Earl A. Powell 3d, director of the National Gallery of Art in Washington, was there. Glenn D. Lowry, director of the Museum of Modern Art in New York, was there. James N. Wood, director of the Art Institute of Chicago, was there. And so were the heads of many more of the nation's art museums, as well as a few dozen assorted curators and museum trustees, art history professors and gallery owners, all graduates of Williams College and all gathered for a gala evening at the school's faculty club.
With the trees outside drenched in brilliant yellows, oranges and reds, it looked as if a large swath of the art world had fled city life for bucolic New England.
And so it had. But these art powers had another purpose in mind as well. The group, known as the ''Williams art mafia,'' had come to celebrate the 90th birthday of their godfather, S. Lane Faison Jr. With his contagious love for art, Mr. Faison, now professor emeritus, had years ago transformed a band of would-be doctors and bank presidents into art history majors, leaving an indelible mark on the field.
''I came to be a pre-med student and ski,'' recounted Mr. Lowry, describing his conversion in a toast to Mr. Faison. One Saturday in the early 1970's, while mounting slides in the college museum to earn spending money, Mr. Lowry was interrupted by insistent pounding on the door by a woman who wanted to see the museum, which had closed for the day. He had just turned her away when along came Mr. Faison, offering a personal tour.
''Off we galloped,'' Mr. Lowry said. ''We spent hours there, and I was transformed. It was magical, the enthusiasm that Lane brought to looking, and it was then that I knew there could be nothing more noble or significant than this pursuit.''
Similar stories were told again and again at the dinner Friday night and in separate interviews with former students of Mr. Faison and the two slightly younger professors emeriti, Whitney S. Stoddard, 84, and William H. Pierson Jr., 86, who together made this elite liberal arts college into a fount of art professionals.
Among them, in addition to Mr. Powell, Mr. Lowry and Mr. Wood, are Thomas Krens, director of the Solomon R. Guggenheim Museum in New York, John R. Lane, who until recently was director of the San Francisco Museum of Modern Art, and Robert T. Buck, former director of the Brooklyn Museum of Art.
Mr. Faison's own epiphany came a bit earlier in life, and it proved to be life-shaping for him and for Williams College. At 16, while spending a year living in Switzerland with his family, he was visited by a high school teacher who volunteered to show him France. One day they went to Chartres. Though he knew no art history, he was sent inside the cathedral to view it on his own. ''I haven't been the same since,'' Mr. Faison said in an interview.

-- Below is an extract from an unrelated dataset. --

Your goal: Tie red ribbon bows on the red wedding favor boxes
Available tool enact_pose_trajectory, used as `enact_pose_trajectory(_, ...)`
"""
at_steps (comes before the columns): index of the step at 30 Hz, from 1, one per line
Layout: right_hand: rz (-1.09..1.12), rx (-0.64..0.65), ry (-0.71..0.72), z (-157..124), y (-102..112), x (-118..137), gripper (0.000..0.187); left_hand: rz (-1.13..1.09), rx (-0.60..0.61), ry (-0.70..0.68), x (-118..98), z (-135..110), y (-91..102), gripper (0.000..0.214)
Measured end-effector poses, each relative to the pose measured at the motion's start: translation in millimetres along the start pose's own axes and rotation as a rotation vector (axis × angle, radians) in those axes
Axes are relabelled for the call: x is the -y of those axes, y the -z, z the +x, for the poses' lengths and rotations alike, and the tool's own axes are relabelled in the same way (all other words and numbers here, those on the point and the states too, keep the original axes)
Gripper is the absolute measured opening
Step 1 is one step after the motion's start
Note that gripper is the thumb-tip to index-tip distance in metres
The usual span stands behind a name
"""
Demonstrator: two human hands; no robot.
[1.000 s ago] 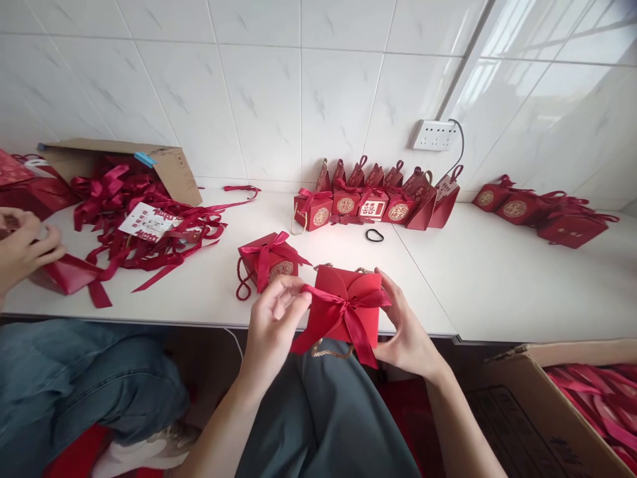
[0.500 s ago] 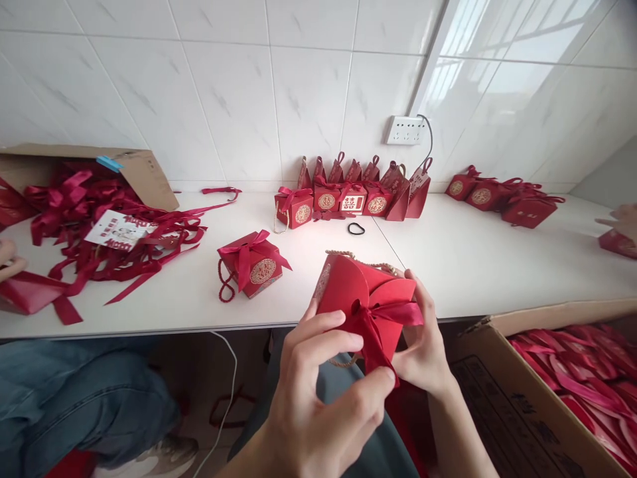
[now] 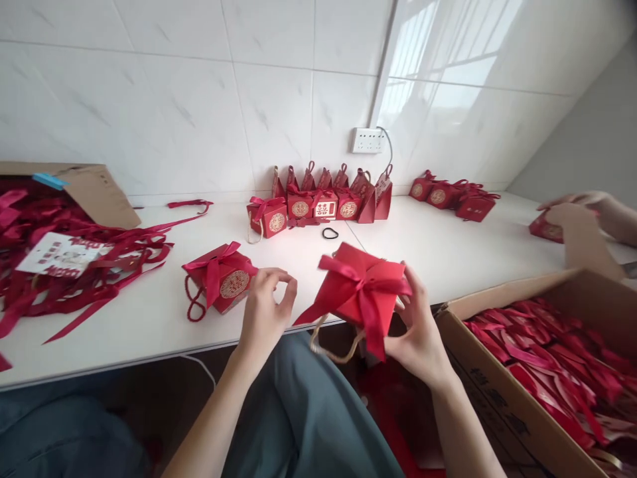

Mr. Faison was not simply enthralled. At Chartres, he learned the power of observing the object, and the importance of training the eye instead of stressing the memorization of places, dates and abstract theory, the more standard pedagogy. As he taught, beginning in 1936, after earning a bachelor's degree from Williams and master's degrees from Harvard and Princeton, he made connoisseurship his hallmark.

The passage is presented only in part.